12:00 < nsf> it's a bad idea, we still need raw opengl API :)
12:00 < rsaarelm> Application specific, of course.
12:00 < jessta> the gl_begin() is just silly
12:01 < rsaarelm> Procedural 3d geometry is kinda hairy, don't know what a
good way to do a tight API to it would be.
12:01 < nsf> jessta: I could use buffers, but I just like the simplicty of
glBegin glEnd
12:02 < jessta> I'd at least have an object
12:02 < nsf> the problem with buffers that OpenGL doesn't draw buffer
immediately
12:02 < jessta> something = gl.begin()
12:02 < nsf> you give it a pointer to a buffer
12:02 < nsf> and it doesn't play well with GC
12:02 < jessta> something.vertex()
12:02 < jessta> something.end()
12:03 < rsaarelm> Well if you are using raw OpenGL, then you are using raw
OpenGL, no need to tweak it with stuff like that.

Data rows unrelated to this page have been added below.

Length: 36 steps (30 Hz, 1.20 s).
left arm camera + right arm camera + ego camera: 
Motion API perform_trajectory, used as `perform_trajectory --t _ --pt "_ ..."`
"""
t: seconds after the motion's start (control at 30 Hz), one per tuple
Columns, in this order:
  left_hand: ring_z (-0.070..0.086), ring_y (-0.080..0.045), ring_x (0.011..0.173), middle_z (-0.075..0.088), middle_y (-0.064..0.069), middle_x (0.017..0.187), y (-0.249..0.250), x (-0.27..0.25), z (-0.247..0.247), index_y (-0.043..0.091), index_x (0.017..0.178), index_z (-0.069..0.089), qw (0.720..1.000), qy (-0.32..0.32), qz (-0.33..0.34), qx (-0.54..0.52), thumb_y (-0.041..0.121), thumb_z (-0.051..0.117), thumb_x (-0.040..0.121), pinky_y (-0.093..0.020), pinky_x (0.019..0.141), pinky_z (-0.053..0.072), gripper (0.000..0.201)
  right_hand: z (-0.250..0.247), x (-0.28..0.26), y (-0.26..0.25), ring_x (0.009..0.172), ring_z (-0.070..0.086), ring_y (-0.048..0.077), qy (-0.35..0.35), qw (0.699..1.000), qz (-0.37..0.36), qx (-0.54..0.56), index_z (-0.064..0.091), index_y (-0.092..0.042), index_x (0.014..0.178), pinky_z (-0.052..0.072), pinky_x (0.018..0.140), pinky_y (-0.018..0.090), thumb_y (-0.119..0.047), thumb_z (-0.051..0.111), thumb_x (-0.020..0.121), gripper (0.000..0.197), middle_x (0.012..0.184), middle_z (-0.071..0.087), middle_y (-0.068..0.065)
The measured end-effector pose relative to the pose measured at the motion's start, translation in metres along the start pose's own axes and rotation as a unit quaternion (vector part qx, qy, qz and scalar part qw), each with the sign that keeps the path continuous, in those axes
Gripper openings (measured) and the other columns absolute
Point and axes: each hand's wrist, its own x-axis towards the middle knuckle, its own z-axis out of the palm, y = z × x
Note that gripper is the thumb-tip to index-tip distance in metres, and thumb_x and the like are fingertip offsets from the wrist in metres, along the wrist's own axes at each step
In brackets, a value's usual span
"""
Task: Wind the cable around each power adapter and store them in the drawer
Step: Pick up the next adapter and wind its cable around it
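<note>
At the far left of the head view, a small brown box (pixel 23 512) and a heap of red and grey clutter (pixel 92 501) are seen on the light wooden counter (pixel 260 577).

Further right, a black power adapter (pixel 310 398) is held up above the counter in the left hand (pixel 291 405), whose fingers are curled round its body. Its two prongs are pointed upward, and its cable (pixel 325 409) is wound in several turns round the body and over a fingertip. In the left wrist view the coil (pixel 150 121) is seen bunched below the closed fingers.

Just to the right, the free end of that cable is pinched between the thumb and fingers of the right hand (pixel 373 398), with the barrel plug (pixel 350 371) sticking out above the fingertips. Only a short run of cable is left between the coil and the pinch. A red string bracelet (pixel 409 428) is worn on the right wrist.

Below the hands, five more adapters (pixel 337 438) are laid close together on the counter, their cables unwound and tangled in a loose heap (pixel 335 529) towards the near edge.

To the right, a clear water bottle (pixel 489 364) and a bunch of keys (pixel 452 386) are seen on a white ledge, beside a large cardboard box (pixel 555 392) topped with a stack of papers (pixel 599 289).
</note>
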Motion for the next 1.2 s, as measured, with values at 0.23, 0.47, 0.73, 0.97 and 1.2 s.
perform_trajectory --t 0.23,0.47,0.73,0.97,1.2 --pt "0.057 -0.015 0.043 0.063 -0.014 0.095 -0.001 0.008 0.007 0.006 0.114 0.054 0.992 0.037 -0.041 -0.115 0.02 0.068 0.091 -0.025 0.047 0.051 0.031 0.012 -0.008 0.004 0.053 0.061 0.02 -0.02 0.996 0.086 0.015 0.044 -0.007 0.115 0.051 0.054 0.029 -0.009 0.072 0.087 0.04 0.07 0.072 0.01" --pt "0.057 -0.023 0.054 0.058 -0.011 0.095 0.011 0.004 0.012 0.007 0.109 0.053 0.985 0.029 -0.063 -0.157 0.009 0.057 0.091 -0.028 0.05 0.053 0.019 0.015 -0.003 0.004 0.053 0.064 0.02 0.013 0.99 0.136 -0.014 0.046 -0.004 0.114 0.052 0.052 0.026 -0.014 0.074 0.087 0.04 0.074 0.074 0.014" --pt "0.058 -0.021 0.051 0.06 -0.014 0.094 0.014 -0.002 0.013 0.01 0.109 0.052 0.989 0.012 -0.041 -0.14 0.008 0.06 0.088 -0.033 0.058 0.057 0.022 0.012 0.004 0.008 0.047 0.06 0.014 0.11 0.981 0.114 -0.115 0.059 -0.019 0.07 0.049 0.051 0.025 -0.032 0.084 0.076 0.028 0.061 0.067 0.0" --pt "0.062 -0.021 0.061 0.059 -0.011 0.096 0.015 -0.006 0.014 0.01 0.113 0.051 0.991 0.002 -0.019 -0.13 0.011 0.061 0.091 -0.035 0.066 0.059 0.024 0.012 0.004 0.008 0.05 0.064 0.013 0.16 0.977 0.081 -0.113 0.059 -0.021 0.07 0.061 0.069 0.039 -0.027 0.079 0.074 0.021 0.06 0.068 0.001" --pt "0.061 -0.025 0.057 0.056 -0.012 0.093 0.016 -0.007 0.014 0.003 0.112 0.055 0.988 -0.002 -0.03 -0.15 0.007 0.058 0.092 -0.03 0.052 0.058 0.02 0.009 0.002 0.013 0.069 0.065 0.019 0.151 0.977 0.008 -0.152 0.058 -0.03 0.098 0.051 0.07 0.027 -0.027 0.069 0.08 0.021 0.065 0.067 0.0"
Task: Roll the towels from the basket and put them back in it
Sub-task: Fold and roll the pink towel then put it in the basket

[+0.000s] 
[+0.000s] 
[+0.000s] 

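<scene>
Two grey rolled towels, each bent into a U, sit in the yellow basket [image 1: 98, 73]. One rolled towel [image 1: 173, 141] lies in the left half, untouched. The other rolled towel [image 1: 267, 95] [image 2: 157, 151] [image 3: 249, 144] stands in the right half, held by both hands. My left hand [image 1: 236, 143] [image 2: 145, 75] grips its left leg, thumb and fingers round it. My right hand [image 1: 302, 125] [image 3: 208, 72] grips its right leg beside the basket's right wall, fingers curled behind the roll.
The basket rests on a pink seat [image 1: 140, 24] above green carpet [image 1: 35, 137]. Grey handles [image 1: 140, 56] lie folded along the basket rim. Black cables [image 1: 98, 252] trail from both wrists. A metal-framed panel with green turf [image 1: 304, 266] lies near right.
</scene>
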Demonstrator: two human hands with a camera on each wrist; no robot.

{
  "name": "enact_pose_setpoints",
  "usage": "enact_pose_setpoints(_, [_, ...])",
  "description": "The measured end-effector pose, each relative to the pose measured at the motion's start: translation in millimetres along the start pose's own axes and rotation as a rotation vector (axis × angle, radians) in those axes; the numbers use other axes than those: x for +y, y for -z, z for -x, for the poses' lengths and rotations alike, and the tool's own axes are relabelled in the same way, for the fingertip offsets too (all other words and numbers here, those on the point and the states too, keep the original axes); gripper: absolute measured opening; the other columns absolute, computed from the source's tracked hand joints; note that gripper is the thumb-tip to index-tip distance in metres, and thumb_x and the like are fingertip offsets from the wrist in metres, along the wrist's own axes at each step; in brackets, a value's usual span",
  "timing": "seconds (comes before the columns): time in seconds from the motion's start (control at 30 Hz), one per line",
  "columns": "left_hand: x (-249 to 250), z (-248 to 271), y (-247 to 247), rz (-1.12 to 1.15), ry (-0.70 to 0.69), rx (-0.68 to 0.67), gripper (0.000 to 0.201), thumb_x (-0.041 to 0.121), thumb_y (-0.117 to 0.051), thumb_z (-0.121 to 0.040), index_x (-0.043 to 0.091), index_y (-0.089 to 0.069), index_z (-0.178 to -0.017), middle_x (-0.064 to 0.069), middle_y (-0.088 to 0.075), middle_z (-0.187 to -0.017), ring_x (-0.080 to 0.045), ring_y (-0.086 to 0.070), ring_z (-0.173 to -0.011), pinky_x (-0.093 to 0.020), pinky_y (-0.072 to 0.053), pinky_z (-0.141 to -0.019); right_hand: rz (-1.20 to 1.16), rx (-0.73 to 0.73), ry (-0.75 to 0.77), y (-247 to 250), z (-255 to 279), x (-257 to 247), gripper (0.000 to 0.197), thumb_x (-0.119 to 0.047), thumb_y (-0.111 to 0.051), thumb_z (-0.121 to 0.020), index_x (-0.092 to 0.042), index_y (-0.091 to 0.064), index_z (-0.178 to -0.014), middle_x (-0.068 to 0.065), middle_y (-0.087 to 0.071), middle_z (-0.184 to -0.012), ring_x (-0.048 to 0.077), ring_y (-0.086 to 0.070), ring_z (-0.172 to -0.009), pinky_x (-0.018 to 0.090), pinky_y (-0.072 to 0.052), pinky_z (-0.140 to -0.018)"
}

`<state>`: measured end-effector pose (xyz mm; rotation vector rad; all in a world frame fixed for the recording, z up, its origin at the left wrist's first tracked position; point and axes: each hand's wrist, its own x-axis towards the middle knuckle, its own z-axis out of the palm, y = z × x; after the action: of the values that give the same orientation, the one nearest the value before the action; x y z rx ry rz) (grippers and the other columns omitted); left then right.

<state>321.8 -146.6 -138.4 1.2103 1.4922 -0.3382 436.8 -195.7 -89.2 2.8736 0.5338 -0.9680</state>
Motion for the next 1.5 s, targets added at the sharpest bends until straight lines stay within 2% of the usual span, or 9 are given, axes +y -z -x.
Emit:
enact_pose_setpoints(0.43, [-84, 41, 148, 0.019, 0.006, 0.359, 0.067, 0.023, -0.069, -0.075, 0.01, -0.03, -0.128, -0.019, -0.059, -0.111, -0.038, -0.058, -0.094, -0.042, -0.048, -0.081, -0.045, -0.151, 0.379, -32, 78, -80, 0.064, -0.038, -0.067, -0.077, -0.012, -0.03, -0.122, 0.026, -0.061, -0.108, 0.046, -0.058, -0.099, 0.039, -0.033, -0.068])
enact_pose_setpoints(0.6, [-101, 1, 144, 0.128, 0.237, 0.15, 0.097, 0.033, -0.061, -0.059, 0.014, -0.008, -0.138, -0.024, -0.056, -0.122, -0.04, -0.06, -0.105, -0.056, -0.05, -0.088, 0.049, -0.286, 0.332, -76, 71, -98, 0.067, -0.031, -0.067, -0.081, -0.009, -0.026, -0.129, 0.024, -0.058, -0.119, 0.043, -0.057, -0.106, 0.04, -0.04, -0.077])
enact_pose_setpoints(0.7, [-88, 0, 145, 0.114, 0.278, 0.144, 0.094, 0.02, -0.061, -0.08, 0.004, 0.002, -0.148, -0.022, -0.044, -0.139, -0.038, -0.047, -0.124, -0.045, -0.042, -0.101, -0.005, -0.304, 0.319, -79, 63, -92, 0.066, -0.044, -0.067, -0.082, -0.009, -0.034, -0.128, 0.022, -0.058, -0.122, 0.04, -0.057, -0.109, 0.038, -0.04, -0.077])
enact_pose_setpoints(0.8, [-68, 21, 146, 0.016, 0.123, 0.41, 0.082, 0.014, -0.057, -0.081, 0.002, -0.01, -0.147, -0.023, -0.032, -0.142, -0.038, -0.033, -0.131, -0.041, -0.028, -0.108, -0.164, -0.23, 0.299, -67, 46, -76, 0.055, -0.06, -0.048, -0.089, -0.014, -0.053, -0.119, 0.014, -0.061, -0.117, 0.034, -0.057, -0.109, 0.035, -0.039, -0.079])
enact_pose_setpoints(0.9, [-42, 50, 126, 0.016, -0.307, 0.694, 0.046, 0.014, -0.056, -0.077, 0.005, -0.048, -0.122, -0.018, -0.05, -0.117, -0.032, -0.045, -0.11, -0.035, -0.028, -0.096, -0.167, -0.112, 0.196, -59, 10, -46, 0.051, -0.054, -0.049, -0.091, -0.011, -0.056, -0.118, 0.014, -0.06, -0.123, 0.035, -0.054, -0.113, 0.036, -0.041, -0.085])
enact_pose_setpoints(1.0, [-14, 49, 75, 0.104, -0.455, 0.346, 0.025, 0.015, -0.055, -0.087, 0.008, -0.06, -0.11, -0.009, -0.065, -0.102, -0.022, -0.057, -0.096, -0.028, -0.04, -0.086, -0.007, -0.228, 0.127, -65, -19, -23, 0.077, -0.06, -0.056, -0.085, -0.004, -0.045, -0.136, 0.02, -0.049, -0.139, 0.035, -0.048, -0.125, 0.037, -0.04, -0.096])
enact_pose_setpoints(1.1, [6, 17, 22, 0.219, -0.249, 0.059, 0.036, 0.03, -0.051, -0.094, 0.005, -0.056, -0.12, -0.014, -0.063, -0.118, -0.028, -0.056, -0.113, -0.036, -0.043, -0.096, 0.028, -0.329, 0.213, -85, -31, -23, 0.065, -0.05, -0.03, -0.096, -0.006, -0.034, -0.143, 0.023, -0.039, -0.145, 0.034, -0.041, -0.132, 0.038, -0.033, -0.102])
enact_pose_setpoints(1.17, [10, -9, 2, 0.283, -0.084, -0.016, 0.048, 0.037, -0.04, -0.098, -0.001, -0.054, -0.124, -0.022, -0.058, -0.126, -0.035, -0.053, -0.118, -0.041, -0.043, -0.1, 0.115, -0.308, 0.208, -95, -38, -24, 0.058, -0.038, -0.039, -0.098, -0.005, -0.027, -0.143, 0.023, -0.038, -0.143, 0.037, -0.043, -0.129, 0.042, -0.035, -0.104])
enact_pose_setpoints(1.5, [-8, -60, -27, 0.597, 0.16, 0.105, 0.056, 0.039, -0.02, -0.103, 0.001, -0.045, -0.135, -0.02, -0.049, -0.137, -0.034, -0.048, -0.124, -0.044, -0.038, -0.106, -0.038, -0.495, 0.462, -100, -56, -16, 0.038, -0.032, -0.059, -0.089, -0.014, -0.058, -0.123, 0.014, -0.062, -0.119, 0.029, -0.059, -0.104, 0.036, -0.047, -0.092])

12:03 < nsf> other than than you have to use VBO
12:03 < nsf> yes
12:03 < rsaarelm> If you decide to build something else on top of it, then
by all means go nuts with making it a bit more modern-like.
12:04 < rsaarelm> Fluent interfaces could work: mygl.Quads().Vertex(x,
y).Vertex(x2, y2).Vertex(x3, y3).Color(color.Purple).Vertex(x4, y4)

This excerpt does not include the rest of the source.